En cinquiĂšme lieu, il est remarquable de constater, comme nous le ferons sans cesse, qu’au cours de l’histoire de la pensĂ©e scientifique les progrĂšs accomplis d’une Ă©tape Ă  la suivante ne se succĂšdent pas, sauf rares exceptions, de façon quelconque mais peuvent ĂȘtre sĂ©riĂ©s, comme au cours de la psychogenĂšse, sous la forme de « stades » sĂ©quentiels dont nous chercherons (en chaque domaine) Ă  caractĂ©riser les principaux. Par exemple, dans le cas de cette pĂ©riode fondamentale de l’algĂšbre qui dĂ©bute avec les « groupes » de Galois, on assiste Ă  une succession de constructions qui ne s’enchaĂźnent pas au hasard, mais dont chacune est rendue possible par les prĂ©cĂ©dentes et prĂ©pare les suivantes. Dans le domaine gĂ©omĂ©trique ce n’est pas par hasard que les gĂ©omĂ©tries non euclidiennes ont vu le jour bien aprĂšs l’euclidienne ou que les coordonnĂ©es ont Ă©tĂ© conçues bien aprĂšs l’analyse des figures. La recherche de telles lois de succession constituera l’un des aspects essentiels de notre essai, mais c’est ici qu’il convient de prĂ©ciser avec soin le but que nous cherchons Ă  atteindre en comparant ces enchaĂźnements Ă  ceux que l’on observe sur le terrain de la psychogenĂšse : ce but n’est nullement de mettre en correspondance les successions de nature historique avec celles que rĂ©vĂšlent les analyses psychogĂ©nĂ©tiques en mettant l’accent sur les contenus, mais, ce qui est tout autre chose, de montrer que les mĂ©canismes du passage d’une pĂ©riode historique Ă  la suivante sont analogues Ă  ceux du passage d’un stade psychogĂ©nĂ©tique Ă  son successeur.

Or ces « mĂ©canismes de passage » qui constituent donc l’objet central de notre ouvrage prĂ©sentent au moins deux caractĂšres communs Ă  l’histoire des sciences et Ă  la psychogenĂšse : l’un sur lequel nous avons souvent insistĂ© ailleurs, mais l’autre qui nous paraĂźt nouveau. Le premier de ces mĂ©canismes est constituĂ© par un processus gĂ©nĂ©ral caractĂ©risant tout progrĂšs cognitif : c’est qu’en cas de dĂ©passement, le dĂ©passĂ© est toujours intĂ©grĂ© dans le dĂ©passant (ce qui est loin d’ĂȘtre le cas en dehors des dĂ©passements cognitifs, et cela mĂȘme en biologie). Le second mĂ©canisme de passage, non encore Ă©tudiĂ© par nous, mais devenant central dans le prĂ©sent ouvrage, est un processus nous paraissant Ă©galement de nature tout Ă  fait gĂ©nĂ©rale : c’est celui qui conduit de l’intraobjectal ou analyse des objets Ă  l’interobjectal ou Ă©tude des relations ou transformations, et de lĂ  au transobjectal ou construction des structures.

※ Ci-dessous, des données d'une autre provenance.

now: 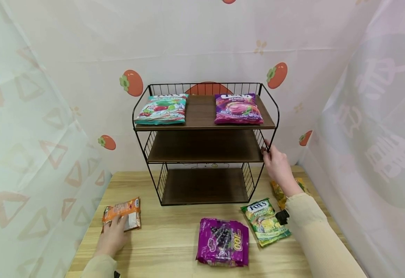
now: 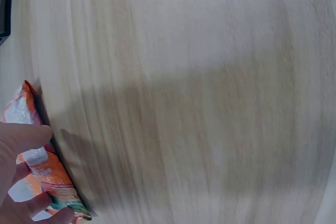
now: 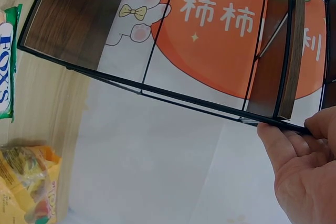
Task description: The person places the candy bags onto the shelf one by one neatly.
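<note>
A three-tier shelf rack (image 1: 206,146) with brown boards and a black wire frame stands against the wall. My right hand (image 1: 277,160) grips its right side near the middle board; in the right wrist view, thumb and fingers of that hand (image 3: 307,163) pinch the black wire edge. At the left of the table lies an orange candy bag (image 1: 129,209). My left hand (image 1: 113,235) rests on its near side, with thumb and fingers spread over the wrapper in the left wrist view. A teal candy bag (image 1: 163,110) and a purple berries candy bag (image 1: 239,109) sit on the top board.
On the wooden table (image 1: 164,247) lie a purple grape-pictured candy bag (image 1: 222,242) at the front and a green FOX'S bag (image 1: 266,222) to its right. A yellow bag (image 3: 29,184) is partly behind my right arm. Patterned sheets (image 1: 84,46) line the back and sides.
</note>
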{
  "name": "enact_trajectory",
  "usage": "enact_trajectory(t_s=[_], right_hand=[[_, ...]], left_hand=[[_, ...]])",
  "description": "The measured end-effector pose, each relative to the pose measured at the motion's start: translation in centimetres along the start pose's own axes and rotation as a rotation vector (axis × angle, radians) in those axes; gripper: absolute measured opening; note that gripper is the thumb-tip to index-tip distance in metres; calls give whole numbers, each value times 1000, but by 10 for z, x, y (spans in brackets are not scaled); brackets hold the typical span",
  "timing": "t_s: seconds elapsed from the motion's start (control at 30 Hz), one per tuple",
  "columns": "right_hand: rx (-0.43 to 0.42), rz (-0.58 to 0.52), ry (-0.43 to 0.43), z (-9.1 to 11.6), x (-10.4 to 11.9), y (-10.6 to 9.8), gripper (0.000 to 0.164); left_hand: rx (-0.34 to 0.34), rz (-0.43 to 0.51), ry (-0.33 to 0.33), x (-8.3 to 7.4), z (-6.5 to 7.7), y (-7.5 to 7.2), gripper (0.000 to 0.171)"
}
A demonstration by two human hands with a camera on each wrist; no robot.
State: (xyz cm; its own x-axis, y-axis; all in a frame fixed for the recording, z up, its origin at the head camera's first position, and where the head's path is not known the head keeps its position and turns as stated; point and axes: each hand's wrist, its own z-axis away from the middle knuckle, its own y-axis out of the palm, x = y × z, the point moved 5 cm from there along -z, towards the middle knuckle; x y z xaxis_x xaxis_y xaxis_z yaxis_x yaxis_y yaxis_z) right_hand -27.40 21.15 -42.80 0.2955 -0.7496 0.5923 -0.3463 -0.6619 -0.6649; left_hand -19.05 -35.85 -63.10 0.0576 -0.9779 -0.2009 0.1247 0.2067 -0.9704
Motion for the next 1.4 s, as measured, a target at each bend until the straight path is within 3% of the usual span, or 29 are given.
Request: enact_trajectory(t_s=[0.37,0.57,0.83,1.2,1.37,1.4], right_hand=[[3,-8,-10,0,1,1,44],[4,-9,-2,0,1,2,44],[-14,-18,-15,0,1,2,44],[3,-13,0,0,0,1,45],[-9,-3,-5,0,1,0,44],[-11,-3,-7,0,1,0,43]], left_hand=[[-102,-64,-4,-3,-2,0,46],[-122,-92,-15,-2,-6,2,36],[-139,-187,66,-8,-7,7,23],[-177,-203,105,-16,-7,11,26],[-200,-247,127,-23,-4,10,2],[-199,-260,133,-25,-4,10,5]])
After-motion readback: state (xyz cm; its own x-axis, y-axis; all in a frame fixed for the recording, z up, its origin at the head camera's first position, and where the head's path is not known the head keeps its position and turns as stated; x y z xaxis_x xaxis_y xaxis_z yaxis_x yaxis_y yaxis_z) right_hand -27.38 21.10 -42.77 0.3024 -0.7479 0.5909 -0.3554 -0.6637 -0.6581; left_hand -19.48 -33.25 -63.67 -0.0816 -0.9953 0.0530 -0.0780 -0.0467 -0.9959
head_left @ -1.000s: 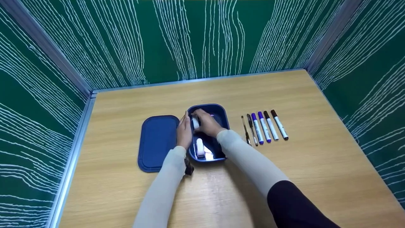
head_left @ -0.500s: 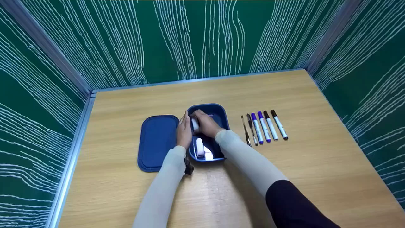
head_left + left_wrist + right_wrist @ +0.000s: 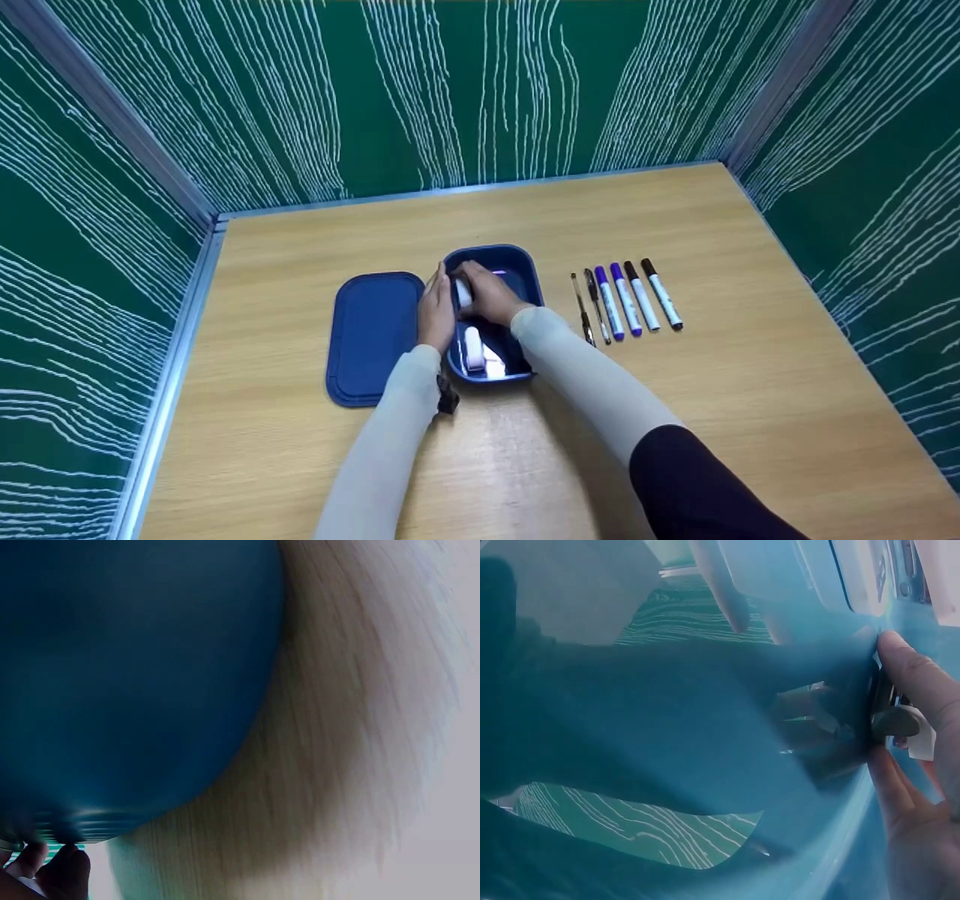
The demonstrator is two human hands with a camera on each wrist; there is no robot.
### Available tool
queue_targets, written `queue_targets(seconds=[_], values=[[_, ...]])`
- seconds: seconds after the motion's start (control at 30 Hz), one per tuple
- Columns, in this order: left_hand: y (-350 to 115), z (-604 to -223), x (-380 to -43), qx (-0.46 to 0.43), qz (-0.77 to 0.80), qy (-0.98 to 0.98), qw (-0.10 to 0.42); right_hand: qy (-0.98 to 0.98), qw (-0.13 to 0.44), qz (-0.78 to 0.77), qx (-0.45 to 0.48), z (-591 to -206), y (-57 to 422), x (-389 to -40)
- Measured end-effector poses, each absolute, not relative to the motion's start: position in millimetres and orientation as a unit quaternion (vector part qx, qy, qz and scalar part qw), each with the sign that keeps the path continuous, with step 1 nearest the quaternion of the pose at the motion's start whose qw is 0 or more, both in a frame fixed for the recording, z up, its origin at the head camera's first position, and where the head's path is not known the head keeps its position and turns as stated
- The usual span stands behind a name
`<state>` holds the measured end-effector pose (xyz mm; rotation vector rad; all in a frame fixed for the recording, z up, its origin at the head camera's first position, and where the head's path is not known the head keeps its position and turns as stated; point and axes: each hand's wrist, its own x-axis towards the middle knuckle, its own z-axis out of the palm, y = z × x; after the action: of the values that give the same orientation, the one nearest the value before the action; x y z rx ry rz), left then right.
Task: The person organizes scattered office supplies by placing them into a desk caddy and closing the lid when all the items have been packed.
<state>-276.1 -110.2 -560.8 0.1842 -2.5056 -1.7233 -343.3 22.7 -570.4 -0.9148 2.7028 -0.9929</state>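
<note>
The right hand [image 3: 493, 294] reaches into a dark blue, glossy, round-cornered box [image 3: 519, 262], thumb and fingers pinching a small white, rounded object with dark parts [image 3: 463, 294] close to the box's left wall. The left hand [image 3: 435, 311] lies with straight fingers held together along the outside of that wall.

The grip seems the weakest point: the box's inside looks slick, so the held object could slide or tip if released unevenly or not seated flat; its underside is hidden. 1 more white, rounded object [image 3: 474, 349] lies in the near part of the box, and a dropping right wrist could knock it. Should the left hand push too hard, the whole box might skid over the wooden table [image 3: 262, 292]. The flat dark blue lid [image 3: 375, 337] on its left could be nudged too. The pale right sleeve [image 3: 592, 382] passes close to 2 slim dark pens [image 3: 586, 322]; a sideways sweep of that arm could roll them into the 4 white markers [image 3: 627, 300] beyond.
</note>
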Motion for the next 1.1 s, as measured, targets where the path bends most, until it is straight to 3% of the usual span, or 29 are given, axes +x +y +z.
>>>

Le fait que cette triade dialectique se retrouve en tous les domaines et Ă  tous les Ă©chelons nous paraĂźt constituer la principale acquisition Ă  laquelle ont abouti nos efforts comparatifs. En effet, la gĂ©nĂ©ralitĂ© de cette triade intra, inter et trans et le fait qu’on la retrouve en toutes les sous-Ă©tapes aussi bien qu’au sein des successions globales constituent sans doute le meilleur des arguments en faveur d’une Ă©pistĂ©mologie constructiviste 16. L’empirisme pourrait Ă  la rigueur rendre compte du passage de l’intra Ă  l’inter, puisqu’il s’agit en ce cas de substituer des relations aux prĂ©dicats initiaux et que les relations peuvent ĂȘtre suggĂ©rĂ©es par de simples constatations, mais le passage de l’inter au trans implique des dĂ©passements avec tout ce qu’ils comportent de constructions nĂ©cessaires. Quant Ă  l’apriorisme, s’il pouvait suffire Ă  interprĂ©ter les trans, considĂ©rĂ©s en ce cas comme prĂ©formĂ©s, il ne saurait expliquer pourquoi les dĂ©passements dans le sens des transformations doivent ĂȘtre prĂ©parĂ©s par des intra et des inter. La succession obligĂ©e des intra aux inter et seulement enfin aux trans montre ainsi Ă  l’évidence le caractĂšre constructiviste et dialectique des activitĂ©s cognitives et c’est lĂ , croyons-nous, une justification d’une portĂ©e non nĂ©gligeable.